[PROMPT]:
Write each line again exactly as it is, from the opening line of the records below through the one containing "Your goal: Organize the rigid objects", and add nothing.

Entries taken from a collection
======

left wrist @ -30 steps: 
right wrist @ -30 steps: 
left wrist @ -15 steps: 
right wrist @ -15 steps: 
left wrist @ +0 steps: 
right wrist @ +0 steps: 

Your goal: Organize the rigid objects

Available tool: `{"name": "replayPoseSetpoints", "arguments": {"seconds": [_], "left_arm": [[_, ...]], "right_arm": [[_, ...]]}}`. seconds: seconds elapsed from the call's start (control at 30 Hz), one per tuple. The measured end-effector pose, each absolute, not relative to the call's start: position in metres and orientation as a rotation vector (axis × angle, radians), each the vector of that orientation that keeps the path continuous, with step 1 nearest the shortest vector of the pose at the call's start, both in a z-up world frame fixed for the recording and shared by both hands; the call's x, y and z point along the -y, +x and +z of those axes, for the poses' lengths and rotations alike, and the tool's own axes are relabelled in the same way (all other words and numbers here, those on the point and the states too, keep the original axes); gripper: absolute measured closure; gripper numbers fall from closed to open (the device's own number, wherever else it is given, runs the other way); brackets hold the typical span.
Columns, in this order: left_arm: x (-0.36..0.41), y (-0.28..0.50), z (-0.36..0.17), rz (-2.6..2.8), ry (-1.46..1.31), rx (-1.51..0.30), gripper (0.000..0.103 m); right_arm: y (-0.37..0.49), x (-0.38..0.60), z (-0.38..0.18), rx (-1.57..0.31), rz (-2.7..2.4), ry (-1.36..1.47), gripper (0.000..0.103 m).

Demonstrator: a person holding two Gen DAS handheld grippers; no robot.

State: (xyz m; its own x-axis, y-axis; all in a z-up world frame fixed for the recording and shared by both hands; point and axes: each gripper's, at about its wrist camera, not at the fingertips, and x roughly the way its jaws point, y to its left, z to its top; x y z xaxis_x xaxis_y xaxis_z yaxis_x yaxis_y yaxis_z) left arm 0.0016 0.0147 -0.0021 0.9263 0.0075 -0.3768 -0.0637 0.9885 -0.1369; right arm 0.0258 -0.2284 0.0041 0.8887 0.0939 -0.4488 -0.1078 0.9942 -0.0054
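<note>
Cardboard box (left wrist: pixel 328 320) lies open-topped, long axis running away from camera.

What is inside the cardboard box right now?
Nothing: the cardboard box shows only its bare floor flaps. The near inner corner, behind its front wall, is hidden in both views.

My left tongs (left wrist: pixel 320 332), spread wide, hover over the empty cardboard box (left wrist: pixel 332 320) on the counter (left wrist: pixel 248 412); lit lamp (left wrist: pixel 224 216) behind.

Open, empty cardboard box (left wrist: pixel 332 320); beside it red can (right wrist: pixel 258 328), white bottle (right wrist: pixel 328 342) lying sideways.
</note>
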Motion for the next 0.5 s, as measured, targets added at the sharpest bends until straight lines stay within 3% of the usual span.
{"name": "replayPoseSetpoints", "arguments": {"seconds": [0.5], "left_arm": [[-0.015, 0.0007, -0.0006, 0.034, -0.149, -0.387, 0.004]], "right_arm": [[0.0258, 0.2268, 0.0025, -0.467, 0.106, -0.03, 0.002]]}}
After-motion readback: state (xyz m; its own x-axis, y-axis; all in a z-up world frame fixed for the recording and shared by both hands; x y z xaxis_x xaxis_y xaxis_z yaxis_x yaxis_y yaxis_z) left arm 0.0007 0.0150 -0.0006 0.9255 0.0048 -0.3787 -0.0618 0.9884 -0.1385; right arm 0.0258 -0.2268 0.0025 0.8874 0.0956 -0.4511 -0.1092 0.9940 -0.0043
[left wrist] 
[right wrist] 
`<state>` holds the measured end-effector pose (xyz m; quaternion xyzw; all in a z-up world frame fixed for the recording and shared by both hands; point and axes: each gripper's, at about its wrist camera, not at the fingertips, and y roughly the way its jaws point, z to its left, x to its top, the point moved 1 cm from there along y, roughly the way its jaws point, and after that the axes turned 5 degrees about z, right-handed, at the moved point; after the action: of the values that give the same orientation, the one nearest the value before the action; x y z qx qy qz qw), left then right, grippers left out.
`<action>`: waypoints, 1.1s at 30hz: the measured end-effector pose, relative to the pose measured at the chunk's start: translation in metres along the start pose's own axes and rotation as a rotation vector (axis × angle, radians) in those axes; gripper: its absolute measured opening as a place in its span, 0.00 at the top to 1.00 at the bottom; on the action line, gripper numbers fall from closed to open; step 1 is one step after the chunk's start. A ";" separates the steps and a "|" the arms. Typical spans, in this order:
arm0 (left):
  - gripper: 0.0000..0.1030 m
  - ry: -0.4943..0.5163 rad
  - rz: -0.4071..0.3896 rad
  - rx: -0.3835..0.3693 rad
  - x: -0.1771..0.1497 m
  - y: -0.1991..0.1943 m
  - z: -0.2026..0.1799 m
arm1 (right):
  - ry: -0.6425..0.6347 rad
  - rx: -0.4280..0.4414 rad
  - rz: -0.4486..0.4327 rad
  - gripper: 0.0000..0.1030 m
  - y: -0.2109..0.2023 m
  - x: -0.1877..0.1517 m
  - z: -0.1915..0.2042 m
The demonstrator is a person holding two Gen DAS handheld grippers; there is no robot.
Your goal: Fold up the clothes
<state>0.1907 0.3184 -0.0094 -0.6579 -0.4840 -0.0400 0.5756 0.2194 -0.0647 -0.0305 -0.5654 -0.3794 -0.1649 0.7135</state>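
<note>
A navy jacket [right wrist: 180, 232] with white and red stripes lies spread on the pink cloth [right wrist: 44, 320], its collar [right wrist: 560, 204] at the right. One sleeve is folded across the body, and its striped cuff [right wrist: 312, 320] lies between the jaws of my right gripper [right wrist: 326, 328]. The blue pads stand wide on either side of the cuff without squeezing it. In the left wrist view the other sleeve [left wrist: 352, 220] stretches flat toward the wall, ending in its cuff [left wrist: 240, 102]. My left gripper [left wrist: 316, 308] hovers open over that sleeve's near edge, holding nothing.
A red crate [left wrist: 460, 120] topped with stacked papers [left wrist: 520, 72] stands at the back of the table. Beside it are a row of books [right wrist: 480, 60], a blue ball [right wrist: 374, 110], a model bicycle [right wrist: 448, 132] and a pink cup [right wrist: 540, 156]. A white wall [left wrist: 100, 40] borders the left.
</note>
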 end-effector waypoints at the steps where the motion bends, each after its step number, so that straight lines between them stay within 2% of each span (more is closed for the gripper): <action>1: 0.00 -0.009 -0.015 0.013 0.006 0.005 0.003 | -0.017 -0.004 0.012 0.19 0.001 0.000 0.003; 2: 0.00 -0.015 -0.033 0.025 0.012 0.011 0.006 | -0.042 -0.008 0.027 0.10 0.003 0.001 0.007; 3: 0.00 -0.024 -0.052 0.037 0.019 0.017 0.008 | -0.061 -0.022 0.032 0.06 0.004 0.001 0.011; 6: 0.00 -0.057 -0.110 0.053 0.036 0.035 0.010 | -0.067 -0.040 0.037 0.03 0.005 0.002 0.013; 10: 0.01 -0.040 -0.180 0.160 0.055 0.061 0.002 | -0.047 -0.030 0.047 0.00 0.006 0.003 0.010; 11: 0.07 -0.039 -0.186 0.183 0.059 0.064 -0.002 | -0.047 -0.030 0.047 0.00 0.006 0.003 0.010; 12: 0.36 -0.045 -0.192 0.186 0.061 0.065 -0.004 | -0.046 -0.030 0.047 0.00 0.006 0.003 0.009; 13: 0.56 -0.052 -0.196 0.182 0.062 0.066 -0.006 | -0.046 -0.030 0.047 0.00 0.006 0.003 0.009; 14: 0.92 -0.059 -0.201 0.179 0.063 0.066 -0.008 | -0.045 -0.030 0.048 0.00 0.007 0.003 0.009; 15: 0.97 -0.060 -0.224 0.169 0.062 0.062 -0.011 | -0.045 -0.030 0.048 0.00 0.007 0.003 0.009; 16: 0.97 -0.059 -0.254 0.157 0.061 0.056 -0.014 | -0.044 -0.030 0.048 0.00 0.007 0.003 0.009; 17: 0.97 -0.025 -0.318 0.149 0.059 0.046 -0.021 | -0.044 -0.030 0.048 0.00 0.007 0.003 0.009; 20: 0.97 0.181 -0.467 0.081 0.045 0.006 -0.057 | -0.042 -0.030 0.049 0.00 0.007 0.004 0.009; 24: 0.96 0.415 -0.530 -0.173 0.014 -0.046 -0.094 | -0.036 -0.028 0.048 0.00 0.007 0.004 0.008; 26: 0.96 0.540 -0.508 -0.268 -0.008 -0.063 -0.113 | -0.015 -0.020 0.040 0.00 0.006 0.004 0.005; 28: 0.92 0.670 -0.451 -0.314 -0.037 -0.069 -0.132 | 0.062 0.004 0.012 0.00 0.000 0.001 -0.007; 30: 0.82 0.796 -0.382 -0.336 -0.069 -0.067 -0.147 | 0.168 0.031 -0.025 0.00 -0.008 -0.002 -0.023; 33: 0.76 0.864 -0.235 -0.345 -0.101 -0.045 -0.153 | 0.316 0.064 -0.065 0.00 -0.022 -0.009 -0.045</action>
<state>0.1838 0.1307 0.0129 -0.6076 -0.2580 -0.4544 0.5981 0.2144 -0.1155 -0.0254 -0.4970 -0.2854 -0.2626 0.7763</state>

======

[OUTPUT FOR THIS EXERCISE]:
left wrist @ -30 steps: 
right wrist @ -30 steps: 
left wrist @ -15 steps: 
right wrist @ -15 steps: 
left wrist @ +0 steps: 
right wrist @ +0 steps: 

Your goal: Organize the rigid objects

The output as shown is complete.